Nation's monetary history shows that monetary stability is an important determinant of economic stability. Safeguarding or maintaining the long-run purchasing power of money is essential for the future of private property and a free society- clearly set the rule of law (monetary rule to quide the Centra Bank's policy) is necessary for a free sociey and the private property.

MONETARY POLICY:

The primary objective of the central bank's monetary policy should be a long-run price stability- irrespective of the complexities of economic change, the primary goal of the central bank is to find policies that contribute to a noninflationary environment and so to economic growth.
With legally or constitutionally enforceable commitment to long-run price stability, the sole objective of monetary policy of a nation monetary system is to maintain stable value of money- a good kind of money policies by monetary law, the rule of law of the monetary policy.

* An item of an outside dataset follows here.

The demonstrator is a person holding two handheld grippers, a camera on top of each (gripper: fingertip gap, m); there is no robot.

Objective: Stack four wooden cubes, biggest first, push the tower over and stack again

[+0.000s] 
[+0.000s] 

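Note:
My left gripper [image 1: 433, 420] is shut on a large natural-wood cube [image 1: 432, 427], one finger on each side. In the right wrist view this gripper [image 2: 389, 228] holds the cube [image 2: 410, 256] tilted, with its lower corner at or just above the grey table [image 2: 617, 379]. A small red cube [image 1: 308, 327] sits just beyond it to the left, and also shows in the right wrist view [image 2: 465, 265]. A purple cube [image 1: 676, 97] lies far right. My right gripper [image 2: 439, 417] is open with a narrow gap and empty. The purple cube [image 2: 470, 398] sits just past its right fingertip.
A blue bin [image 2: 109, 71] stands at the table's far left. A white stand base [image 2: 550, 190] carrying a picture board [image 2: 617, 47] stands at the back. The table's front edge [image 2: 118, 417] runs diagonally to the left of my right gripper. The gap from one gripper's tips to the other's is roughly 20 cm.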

In contrast to the government monetary policy under the rule of law, Government discretionary policies (such as, wage-price controls) undermines the rule of law by creating inflation that erodes value of money and distorts the relative prices, making production, consumption and investment decisions of individuals more uncertain.

Constitution need not dictate the exact rule for the Central Bank (CB) to follow in it pursuits of long-run price stability, but Constitution should hold the CB accountable for achieving that goal- and not require the CB to respond to supply shocks that would lead to one-time increase or decrease in the price level.

The puplic's trust and confidence in the future purchasing power of the money (such as Yen, dollar, Euro, TL or call it anything else) can be permanently increased by a legal mandate, directing the Central Bank to adopt a monetary policy rule to achieve long-run price stability that essential for the future of private property and a free society.

Monetary Phenomena: TYRANNY OF THE STATUS QUO

"The purely monetary connection between ruler and subject demonstrated the absence of any other relationship. The continuous depreciation of currency by rulers was an appropriate technique within such a relationship; for these methods, which give all the benefits to one side and the entire loss to the other. This has been traced to the fiscal policy of rulers who use the royal prerogative of coinage as a means of taxation without concern for the consequences of devaluation", Georg Simmel, from Philosophy of Money.